Release Notes#
NVIDIA Run:ai on DGX Cloud (Current)#
The latest release represents fundamental shifts from the previous Create-branded release of the platform.
Feature#
Fractional GPU Support
See the existing public documentation here.
Kubernetes Cluster Administrator Access
Administrators of the clusters will be granted the cluster-admin role. The customer is fully responsible for their own configurations in their tenant cluster.
Changes#
Storage Management
The RunaiDGXCStorage API has been renamed to NvStorage, but the interface remains the same. Usage instructions remain the same as described at the Storage User Guide.
Shared Memory and High-Performance Networking (EFA) Configuration
Previously, pods resulting from MPIJob, PytorchJob, or RunaiJob resources that requested a full node worth of GPUs were auto-mutated by the system to add resource requests for EFA and Hugepages. Now, the system no longer auto-mutates these workloads to add these resource requests.

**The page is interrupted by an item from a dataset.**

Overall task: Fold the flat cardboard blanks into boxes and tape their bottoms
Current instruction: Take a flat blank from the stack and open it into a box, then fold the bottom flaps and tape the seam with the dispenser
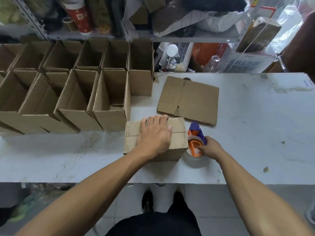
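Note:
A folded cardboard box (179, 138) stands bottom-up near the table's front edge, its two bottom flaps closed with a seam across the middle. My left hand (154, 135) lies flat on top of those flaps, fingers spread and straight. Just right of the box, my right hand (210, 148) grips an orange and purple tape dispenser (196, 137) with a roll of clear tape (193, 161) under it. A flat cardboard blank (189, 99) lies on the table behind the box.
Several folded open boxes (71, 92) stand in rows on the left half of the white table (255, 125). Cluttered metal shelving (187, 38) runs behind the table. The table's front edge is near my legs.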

NVIDIA Run:ai provides the Compute Resources asset type. A compute resource is a preconfigured building block that encapsulates all the specifications of compute requirements for a workload, like CPU, GPU, and memory. In addition to those, compute resources can specify additional requirements, called Extended Resources. Researchers can use this feature to request EFA and Hugepages for their workloads. For example:
hugepages-2Mi: 5Gi
vpc.amazonaws.com/efa: “32”
External Access to In-Cluster Workloads
For external access to in-cluster workloads (for example, NIM inference), this configuration will be manually set up by the NVIDIA Run:ai engineering team.
Removed#
Cluster Network Policy Configuration
DGX Cloud Create had a self-service API for configuring the Kubernetes cluster network policy. This is no longer available or supported. Instead, as part of the cluster migration process, the engineering team will be responsible for migrating and adding the relevant CIDRs to the cluster network policy on your behalf. Future changes will be done by the engineering team as well.

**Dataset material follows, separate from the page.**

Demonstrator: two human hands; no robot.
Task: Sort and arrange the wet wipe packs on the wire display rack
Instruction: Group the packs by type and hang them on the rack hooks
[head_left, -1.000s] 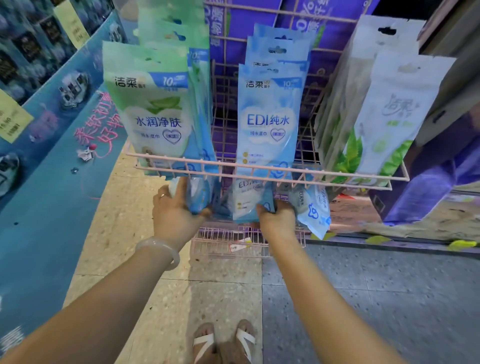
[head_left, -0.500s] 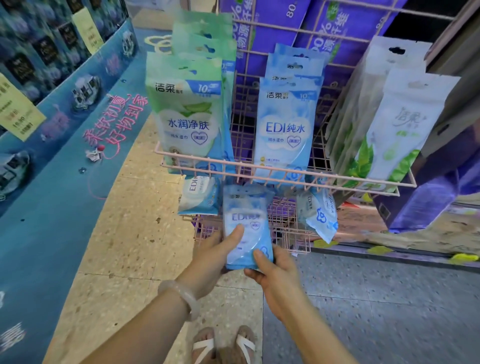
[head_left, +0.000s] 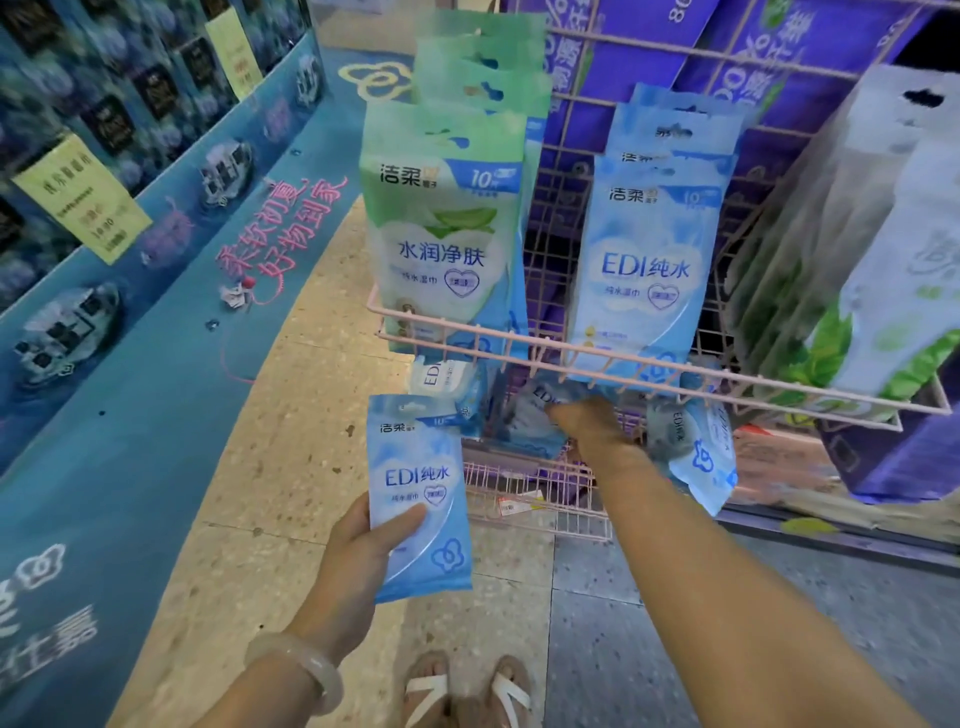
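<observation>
My left hand (head_left: 358, 551) grips a blue EDI wet wipe pack (head_left: 415, 493) upright, below and left of the pink wire rack (head_left: 675, 371). My right hand (head_left: 587, 415) reaches under the rack's front rail among the lower blue packs (head_left: 524, 421); its fingers touch one there, but whether they grip it is hidden. Green packs (head_left: 441, 244) hang at the rack's left, blue EDI packs (head_left: 649, 260) in the middle, white leaf-print packs (head_left: 883, 291) at the right. Another blue pack (head_left: 696, 452) dangles low on the right.
A blue promotional display (head_left: 130, 322) with a yellow price card (head_left: 83, 202) runs along the left. Purple tissue boxes (head_left: 649, 57) stand behind the rack. A lower pink wire shelf (head_left: 524, 493) holds a small tag. My sandalled feet (head_left: 467, 691) stand on the tiled floor.
My left hand now holds the blue pack alone, moved left and down. My right hand let go of it and reached forward under the rack's rail.
</observation>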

Exporting Kubernetes API Server Audit Logs
DGX Cloud Create had a self-service API for exporting the Kubernetes API server’s audit logs to an S3 bucket of your choice. This is no longer available or supported. Instead, Kubernetes API Server audit logs will be provided upon request.
SaaS#
For the full list of the features and bug fixes in the NVIDIA Run:ai SaaS platform itself, please refer here.
1.3.1#
Feature#
This release supports a cluster upgrade path for AWS customers. This includes AWS customers who make use of the Private Access feature.
This release supports GCP cluster rebuilds only. DGX Cloud Create customers on GCP will require a new Kubernetes cluster provided by NVIDIA.
Fixed#
[NGCC-25312] Fixed a infrastructure issue when taking down AWS clusters which blocked firewall deletion.
[NGCC-25338] Addressed an issue where serviceAccounts were not found in a cluster spec manifest file.
[NGCC-25340] Fixed a DNS issue in Private Access that prevented a jupyter-tensorboard workload from starting.
[NGCC-25352] Fixed an issue in Private Access with VPC Peering that was blocking access to a pod using the “runai bash” command.
[NGCC-25454] Addressed an issue where the gpu-operator version did not match the expected version in the deployment manifest.
[NGCC-25470] Fixed a problem with Private Access that caused newly created jobs to remain in Pending status.
Known Issues#
Only H100 nodes are supported for AWS and GCP, not GB200 NVL72.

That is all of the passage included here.